WHAT THIS TASK INVOLVES ▸
Every line of the material is to be transcribed verbatim, with images omitted.

EXERCISE DATA ▸
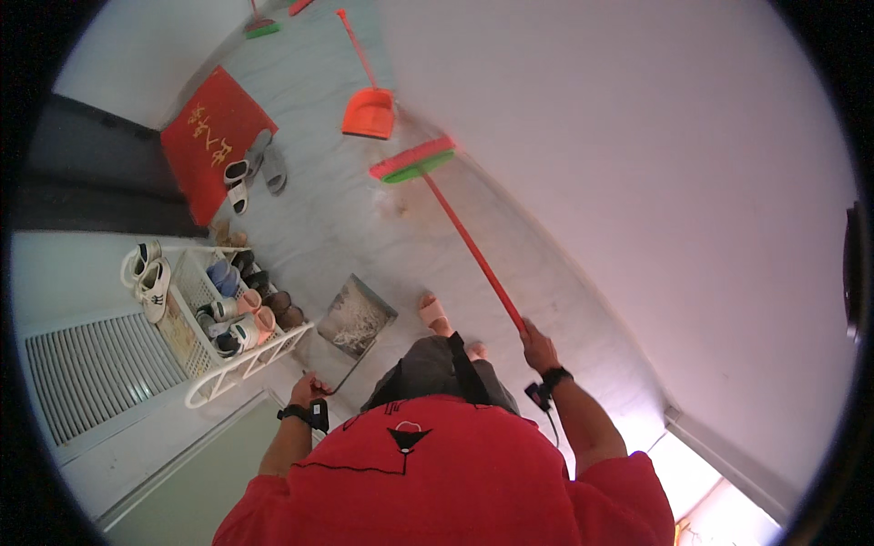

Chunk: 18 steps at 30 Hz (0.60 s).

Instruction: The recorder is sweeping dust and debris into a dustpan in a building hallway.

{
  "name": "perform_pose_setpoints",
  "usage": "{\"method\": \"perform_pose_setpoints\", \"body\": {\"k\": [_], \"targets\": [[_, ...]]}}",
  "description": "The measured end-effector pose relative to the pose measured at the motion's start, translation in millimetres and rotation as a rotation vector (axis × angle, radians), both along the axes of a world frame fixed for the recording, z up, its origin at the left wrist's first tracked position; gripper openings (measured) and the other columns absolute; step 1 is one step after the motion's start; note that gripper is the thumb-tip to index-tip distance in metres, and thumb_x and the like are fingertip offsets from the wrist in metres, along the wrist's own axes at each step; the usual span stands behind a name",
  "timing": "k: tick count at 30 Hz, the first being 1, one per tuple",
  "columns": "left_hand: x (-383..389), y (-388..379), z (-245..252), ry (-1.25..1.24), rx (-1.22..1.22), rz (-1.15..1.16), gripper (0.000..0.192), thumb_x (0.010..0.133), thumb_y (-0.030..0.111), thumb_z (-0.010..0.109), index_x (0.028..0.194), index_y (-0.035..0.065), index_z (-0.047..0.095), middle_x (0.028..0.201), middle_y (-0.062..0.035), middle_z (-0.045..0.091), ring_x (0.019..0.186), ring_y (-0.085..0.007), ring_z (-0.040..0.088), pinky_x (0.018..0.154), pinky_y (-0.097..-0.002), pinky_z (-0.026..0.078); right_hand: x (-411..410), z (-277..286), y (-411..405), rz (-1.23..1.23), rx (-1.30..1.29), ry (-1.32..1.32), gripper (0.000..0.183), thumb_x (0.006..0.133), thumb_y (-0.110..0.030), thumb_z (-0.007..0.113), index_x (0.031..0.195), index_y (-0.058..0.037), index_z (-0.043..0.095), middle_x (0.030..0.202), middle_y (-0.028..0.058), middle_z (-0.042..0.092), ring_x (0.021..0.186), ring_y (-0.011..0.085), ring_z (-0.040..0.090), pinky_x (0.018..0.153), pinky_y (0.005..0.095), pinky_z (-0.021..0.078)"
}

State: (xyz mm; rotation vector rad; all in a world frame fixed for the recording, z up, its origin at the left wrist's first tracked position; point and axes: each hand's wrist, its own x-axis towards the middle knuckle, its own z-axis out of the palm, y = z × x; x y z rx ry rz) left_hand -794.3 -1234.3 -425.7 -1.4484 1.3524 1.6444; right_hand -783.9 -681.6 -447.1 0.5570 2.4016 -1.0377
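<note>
My right hand (539, 347) grips the red handle of a push broom (471, 244). The broom's head, green with pink-red bristles, rests on the floor ahead, near the foot of the right wall. My left hand (311, 389) is closed around the thin dark handle of a metal dustpan (375, 297). That dustpan lies on the floor to the left of my feet and holds a heap of pale dust and debris. A small patch of dirt (401, 210) is on the floor on the near side of the broom head.
An orange long-handled dustpan (369, 115) stands beyond the broom, and another broom (261, 29) is farther back. At left are a white shoe rack (249, 368) with several shoes, a red doormat (205, 147) bearing writing, and slippers (274, 170). A white wall (614, 170) bounds the right.
</note>
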Motion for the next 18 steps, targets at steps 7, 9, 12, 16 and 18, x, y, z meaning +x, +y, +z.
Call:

ANSWER FOR THIS EXERCISE ▸
Chunk: 18 steps at 30 Hz (0.60 s).

Instruction: The recorder is sweeping dust and debris into a dustpan in a building hallway.

{
  "name": "perform_pose_setpoints",
  "usage": "{\"method\": \"perform_pose_setpoints\", \"body\": {\"k\": [_], \"targets\": [[_, ...]]}}",
  "description": "The measured end-effector pose relative to the pose measured at the motion's start, translation in millimetres and rotation as a rotation vector (axis × angle, radians), both along the axes of a world frame fixed for the recording, z up, its origin at the left wrist's first tracked position; gripper openings (measured) and the other columns absolute; step 1 is one step after the motion's start; note that gripper is the thumb-tip to index-tip distance in metres, and thumb_x and the like are fingertip offsets from the wrist in metres, along the wrist's own axes at each step; the usual span stands behind a name",
  "timing": "k: tick count at 30 Hz, the first being 1, one per tuple",
  "columns": "left_hand: x (-383..389), y (-388..379), z (-245..252), ry (-1.25..1.24), rx (-1.22..1.22), rz (-1.15..1.16), gripper (0.000..0.192), thumb_x (0.010..0.133), thumb_y (-0.030..0.111), thumb_z (-0.010..0.109), index_x (0.028..0.194), index_y (-0.035..0.065), index_z (-0.047..0.095), middle_x (0.028..0.201), middle_y (-0.062..0.035), middle_z (-0.045..0.091), ring_x (0.019..0.186), ring_y (-0.085..0.007), ring_z (-0.040..0.088), pinky_x (0.018..0.154), pinky_y (-0.097..-0.002), pinky_z (-0.026..0.078); right_hand: x (-411..410), z (-277..286), y (-411..405), rz (-1.23..1.23), rx (-1.30..1.29), ry (-1.32..1.32), gripper (0.000..0.183), thumb_x (0.006..0.133), thumb_y (-0.110..0.030), thumb_z (-0.007..0.113), index_x (0.031..0.195), index_y (-0.058..0.037), index_z (-0.043..0.095), middle_x (0.030..0.202), middle_y (-0.028..0.058), middle_z (-0.042..0.092), ring_x (0.021..0.186), ring_y (-0.011..0.085), ring_z (-0.040..0.090), pinky_x (0.018..0.153), pinky_y (0.005..0.095), pinky_z (-0.021..0.078)"
}

State: (xyz mm; rotation vector rad; all in a world frame fixed for the recording, z up, its origin at the left wrist's first tracked position; point and axes: each hand's wrist, its own x-axis towards the middle knuckle, its own z-axis out of the palm, y = z × x; x y z rx ry rz) left_hand -794.3 -1234.3 -425.7 -1.4484 1.3524 1.6444; right_hand -783.9 -681.6 -447.1 0.5570 2.4016 -1.0377
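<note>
My right hand (539, 347) grips the red handle of a push broom (471, 244). The broom's head, green with pink-red bristles, rests on the floor ahead, near the foot of the right wall. My left hand (311, 389) is closed around the thin dark handle of a metal dustpan (375, 297). That dustpan lies on the floor to the left of my feet and holds a heap of pale dust and debris. A small patch of dirt (401, 210) is on the floor on the near side of the broom head.
An orange long-handled dustpan (369, 115) stands beyond the broom, and another broom (261, 29) is farther back. At left are a white shoe rack (249, 368) with several shoes, a red doormat (205, 147) bearing writing, and slippers (274, 170). A white wall (614, 170) bounds the right.
</note>
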Motion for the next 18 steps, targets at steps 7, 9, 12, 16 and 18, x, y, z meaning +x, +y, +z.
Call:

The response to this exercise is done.